Quantum Wires
Check out this piece that appeared in the recent Special Issue of Technology Review magazine. It notes that wires spun from carbon nanotubes could carry electricity farther and more efficiently in the future.
(steve)
Richard Smalley toys with a clear plastic tube that holds a thin, dark gray fiber. About 15 centimeters long, the fiber comprises billions of carbon nanotubes, and according to the Rice University chemist, it represents the first step toward a new type of wire that could transform the electrical power grid.
Smalley’s lab has embarked on a four-year project to create a prototype of a nanotube-based “quantum wire.” Cables made from quantum wires should conduct much better than copper. The wires’ lighter weight and greater strength would also allow existing towers to carry fatter cables with a capacity ten times that of the heavy and inefficient steel-reinforced aluminum cables used in today’s aging power grid.

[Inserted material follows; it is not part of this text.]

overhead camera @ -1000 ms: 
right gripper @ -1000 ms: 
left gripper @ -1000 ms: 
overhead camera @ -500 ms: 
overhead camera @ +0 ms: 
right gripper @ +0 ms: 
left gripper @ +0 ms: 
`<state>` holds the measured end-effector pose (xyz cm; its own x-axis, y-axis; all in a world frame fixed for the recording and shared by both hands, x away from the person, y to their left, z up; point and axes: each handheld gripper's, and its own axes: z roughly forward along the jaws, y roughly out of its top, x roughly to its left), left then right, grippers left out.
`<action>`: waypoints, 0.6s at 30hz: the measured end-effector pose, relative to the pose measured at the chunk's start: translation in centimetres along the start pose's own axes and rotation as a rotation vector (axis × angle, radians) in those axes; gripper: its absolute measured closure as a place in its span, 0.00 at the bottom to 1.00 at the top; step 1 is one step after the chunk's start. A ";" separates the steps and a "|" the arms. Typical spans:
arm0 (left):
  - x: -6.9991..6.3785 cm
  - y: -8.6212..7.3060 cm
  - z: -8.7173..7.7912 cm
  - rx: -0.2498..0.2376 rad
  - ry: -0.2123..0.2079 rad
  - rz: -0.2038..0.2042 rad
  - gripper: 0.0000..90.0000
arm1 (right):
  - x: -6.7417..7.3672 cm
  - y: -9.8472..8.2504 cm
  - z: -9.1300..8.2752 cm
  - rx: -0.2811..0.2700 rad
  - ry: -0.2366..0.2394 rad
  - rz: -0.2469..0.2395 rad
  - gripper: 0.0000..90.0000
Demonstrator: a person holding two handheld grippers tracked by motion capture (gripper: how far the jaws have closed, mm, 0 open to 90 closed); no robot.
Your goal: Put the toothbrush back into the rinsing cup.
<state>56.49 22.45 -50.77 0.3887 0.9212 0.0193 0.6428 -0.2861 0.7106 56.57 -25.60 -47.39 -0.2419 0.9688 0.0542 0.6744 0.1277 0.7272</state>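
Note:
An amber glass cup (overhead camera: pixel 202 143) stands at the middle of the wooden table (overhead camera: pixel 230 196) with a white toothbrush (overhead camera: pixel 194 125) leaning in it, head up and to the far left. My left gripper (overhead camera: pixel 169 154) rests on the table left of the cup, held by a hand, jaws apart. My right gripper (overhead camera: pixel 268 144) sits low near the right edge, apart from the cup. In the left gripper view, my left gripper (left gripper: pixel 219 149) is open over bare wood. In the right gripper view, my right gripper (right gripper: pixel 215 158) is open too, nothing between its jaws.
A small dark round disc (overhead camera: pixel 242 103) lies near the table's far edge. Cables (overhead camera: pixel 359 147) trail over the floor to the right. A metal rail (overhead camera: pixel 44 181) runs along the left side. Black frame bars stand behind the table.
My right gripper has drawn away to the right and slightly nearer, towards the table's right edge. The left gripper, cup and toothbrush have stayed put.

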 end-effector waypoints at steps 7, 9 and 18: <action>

The goal is to make a wire with so little electrical resistance that it does not dissipate electricity as heat. Smalley says quantum wires could perform at least as well as existing superconductors—without the need for expensive cooling equipment. The reason: on the nanometer scale, the weird properties of quantum physics take over, and a wire can carry current without resistance. But until a couple of years ago, no one knew whether this amazing property would hold up when nanotubes were assembled into a macroscopic system. Then Jianping Lu, a physicist at the University of North Carolina at Chapel Hill, calculated that electrons could travel down a wire of perfectly aligned, overlapping carbon nanotubes with almost no loss of energy.Smalley’s group has already produced 100-meter-long fibers consisting of well-aligned nanotubes. But the fibers are mixtures of 150 different types of nanotubes, which limits their conductivity. The best wire would consist of just one kind of nanotube—ideally the so-called 5,5-armchair nanotube, named for the arrangement of its carbon atoms. Existing production techniques generate multiple types of nanotubes, indiscriminately. But Smalley believes that adding tiny bits of a single carbon nanotube at the beginning of the process could catalyze the production of huge numbers of identical nanotubes—in essence, “cloning” the original tube.